Example: Customer Analysis

# Cell 1: Load customer data
import pandas as pd
customers = pd.read_sql("""
  SELECT * FROM customers 
  WHERE created_at > '2024-01-01'
""", connection)

# Cell 2: Explore
print(f"Total customers: {len(customers)}")
print(customers.head())

# Cell 3: Analyze
churn_rate = (customers[customers['status'] == 'inactive'].shape[0] / len(customers)) * 100
print(f"Churn rate: {churn_rate}%")

# Cell 4: Visualize
import matplotlib.pyplot as plt
customers.groupby('region')['revenue'].sum().plot(kind='bar')
plt.show()

Next step: If analysis works and is valuable → Move to ML Experiments

Phase 2: Track Experiments

Move here when:

  • Analysis is solid
  • Want to try variations
  • Need to compare results
  • Building a model

ML Experiments Track Your Progress

What you do:
✓ Try multiple approaches
✓ Log metrics from each run
✓ Compare performance
✓ Keep best version
✓ Document what worked

Tools:
- Parameter logging
- Metric tracking
- Automatic comparison
- Model versioning

Example: Building Customer Churn Model

from credvault import experiment

# Start experiment
exp = experiment.start('Churn Prediction')

# Try approach 1: Simple logistic regression
exp.log_params({'model': 'logistic_regression', 'features': 10})
model1 = train_logistic_regression(data)
accuracy1 = evaluate(model1)
exp.log_metric('accuracy', accuracy1)

# Try approach 2: Random forest with more features
exp.log_params({'model': 'random_forest', 'features': 25})
model2 = train_random_forest(data)
accuracy2 = evaluate(model2)
exp.log_metric('accuracy', accuracy2)

# Compare in ML Experiments dashboard
# Decide: Random forest (92% accuracy) > Logistic (87%)
exp.save_as_model('v1.0-production')

Results in ML Experiments:

Run 1: Accuracy 87% ← Logistic Regression
Run 2: Accuracy 92% ← Random Forest (BEST)
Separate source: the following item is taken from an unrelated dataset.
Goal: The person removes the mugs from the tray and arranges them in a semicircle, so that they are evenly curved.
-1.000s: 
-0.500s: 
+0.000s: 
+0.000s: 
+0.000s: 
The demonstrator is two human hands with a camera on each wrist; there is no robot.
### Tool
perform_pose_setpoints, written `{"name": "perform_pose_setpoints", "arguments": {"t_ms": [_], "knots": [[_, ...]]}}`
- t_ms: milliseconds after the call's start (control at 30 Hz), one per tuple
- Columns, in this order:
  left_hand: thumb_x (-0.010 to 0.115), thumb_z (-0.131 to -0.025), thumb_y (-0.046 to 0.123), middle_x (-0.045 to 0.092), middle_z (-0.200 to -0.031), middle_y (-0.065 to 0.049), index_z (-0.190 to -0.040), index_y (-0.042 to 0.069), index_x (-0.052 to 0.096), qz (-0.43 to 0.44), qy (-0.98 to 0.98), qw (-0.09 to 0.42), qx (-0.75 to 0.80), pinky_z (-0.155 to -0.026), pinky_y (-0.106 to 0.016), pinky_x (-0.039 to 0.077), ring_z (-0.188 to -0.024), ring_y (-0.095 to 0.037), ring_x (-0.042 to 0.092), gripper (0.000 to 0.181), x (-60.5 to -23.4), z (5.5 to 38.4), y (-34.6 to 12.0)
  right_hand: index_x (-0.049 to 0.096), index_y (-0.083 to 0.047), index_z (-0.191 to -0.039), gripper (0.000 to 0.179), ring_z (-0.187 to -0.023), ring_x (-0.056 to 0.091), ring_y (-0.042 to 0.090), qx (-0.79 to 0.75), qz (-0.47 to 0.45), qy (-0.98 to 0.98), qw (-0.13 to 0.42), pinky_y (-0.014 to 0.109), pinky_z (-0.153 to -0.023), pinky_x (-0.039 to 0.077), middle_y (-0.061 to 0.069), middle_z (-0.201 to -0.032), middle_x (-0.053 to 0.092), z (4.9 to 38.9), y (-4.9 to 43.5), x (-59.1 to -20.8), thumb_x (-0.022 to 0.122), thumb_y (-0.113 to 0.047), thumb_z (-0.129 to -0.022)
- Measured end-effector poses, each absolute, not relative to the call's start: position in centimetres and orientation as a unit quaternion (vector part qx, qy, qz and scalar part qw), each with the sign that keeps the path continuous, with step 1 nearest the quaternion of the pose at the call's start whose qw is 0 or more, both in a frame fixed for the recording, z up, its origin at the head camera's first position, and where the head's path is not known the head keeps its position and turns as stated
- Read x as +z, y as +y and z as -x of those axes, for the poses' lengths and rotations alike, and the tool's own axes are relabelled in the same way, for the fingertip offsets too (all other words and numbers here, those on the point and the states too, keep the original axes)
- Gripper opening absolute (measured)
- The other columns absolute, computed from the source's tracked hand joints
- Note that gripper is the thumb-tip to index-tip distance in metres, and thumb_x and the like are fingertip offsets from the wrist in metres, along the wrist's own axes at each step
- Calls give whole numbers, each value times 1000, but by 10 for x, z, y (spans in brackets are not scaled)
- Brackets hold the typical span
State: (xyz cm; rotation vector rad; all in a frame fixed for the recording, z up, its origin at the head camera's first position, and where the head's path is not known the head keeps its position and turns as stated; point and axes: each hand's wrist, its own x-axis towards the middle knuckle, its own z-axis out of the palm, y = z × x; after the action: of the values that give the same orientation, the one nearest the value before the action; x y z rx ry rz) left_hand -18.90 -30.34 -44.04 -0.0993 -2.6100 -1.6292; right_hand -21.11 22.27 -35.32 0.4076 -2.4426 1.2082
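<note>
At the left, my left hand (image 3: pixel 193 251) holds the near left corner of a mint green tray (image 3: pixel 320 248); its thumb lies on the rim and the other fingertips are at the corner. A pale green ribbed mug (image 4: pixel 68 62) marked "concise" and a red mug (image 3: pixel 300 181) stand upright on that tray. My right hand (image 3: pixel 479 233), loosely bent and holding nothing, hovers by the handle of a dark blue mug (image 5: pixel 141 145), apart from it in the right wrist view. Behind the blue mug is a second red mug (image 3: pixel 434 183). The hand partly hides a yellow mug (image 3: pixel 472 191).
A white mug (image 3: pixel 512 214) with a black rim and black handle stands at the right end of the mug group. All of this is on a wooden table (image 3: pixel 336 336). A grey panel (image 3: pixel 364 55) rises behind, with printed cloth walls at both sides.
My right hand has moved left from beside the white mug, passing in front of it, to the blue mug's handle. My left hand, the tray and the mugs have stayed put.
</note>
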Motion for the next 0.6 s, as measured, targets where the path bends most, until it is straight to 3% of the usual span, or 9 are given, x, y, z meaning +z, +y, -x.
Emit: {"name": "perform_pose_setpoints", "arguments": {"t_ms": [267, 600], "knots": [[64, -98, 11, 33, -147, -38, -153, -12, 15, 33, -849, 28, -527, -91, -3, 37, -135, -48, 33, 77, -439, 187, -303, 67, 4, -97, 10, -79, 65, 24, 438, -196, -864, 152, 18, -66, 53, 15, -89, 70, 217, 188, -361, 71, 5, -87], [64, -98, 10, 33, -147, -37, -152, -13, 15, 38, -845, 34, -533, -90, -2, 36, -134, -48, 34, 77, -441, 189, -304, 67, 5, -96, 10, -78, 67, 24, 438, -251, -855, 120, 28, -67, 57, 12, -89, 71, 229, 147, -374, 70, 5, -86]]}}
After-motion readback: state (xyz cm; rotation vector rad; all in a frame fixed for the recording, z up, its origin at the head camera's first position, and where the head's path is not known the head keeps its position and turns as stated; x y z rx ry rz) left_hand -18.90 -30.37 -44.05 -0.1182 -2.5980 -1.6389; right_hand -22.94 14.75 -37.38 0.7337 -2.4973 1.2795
Next step: Model works well → Automate it with Orchestration

Phase 3: Automate with Orchestration

Move here when:

  • Model/analysis is finalized
  • Need to run regularly
  • Process many datasets
  • Multiple steps involved

Orchestration Runs on Schedule

What you do:
✓ Define workflow steps
✓ Schedule daily/hourly
✓ Handle dependencies
✓ Manage retries
✓ Monitor execution

Pipeline:
1. Extract data from databases
2. Transform and validate
3. Run trained model
4. Load results
5. Generate reports

Example: Daily Churn Prediction Pipeline

9:00 AM:
  ↓
Step 1: Extract fresh customer data (5 min)
  ↓
Step 2: Validate data quality (2 min)
  ↓
Step 3: Run churn model (3 min)
  ↓
Step 4: Load predictions to database (1 min)
  ↓
Step 5: Generate report & send to team (1 min)
  ↓
9:12 AM: Done! Results ready

In Orchestration:

name: Daily Churn Prediction

schedule: "0 9 * * *"  # 9 AM every day

steps:
  - name: extract
    query: SELECT * FROM customers WHERE active = true
    
  - name: validate
    checks:
      - no_nulls: email
      - unique: customer_id
    
  - name: predict
    model: churn_v1.0
    input: extract.output
    
  - name: load
    destination: predictions_daily
    input: predict.output
    
  - name: report
    template: churn_daily_report
    recipients: [team@company.com]

Next step: Pipeline running → Track data flow with Lineage

Phase 4: Track with Lineage

Use alongside Orchestration to:

  • Understand data flow
  • Debug data issues
  • See impact of changes
  • Ensure quality

Lineage Maps Your Data Journey

Raw Customer DB
    ↓ (Extract)
Cleaned Data
    ↓ (Transform)
Features Table
    ↓ (ML Model)
Predictions
    ↓ (Load)
Production Ready
    ↓ (Reports & Dashboards)
Business Insights

Example: Churn Prediction Lineage

Production Database
├─ customers table
│   └─ Extract step (daily)
│       ↓
├─ features_cleaned
│   └─ Transform step (validation)
│       ↓
├─ model_churn_v1.0
│   └─ Train (from ML Experiments)
│       ↓
├─ predictions
│   └─ Score step (daily 9 AM)
│       ↓
└─ churn_risk_report
    └─ Report generation
        └─ Sent to Sales team

Questions Lineage Answers:

"Why are predictions different this week?"
→ Check lineage: Data source changed? Transform updated?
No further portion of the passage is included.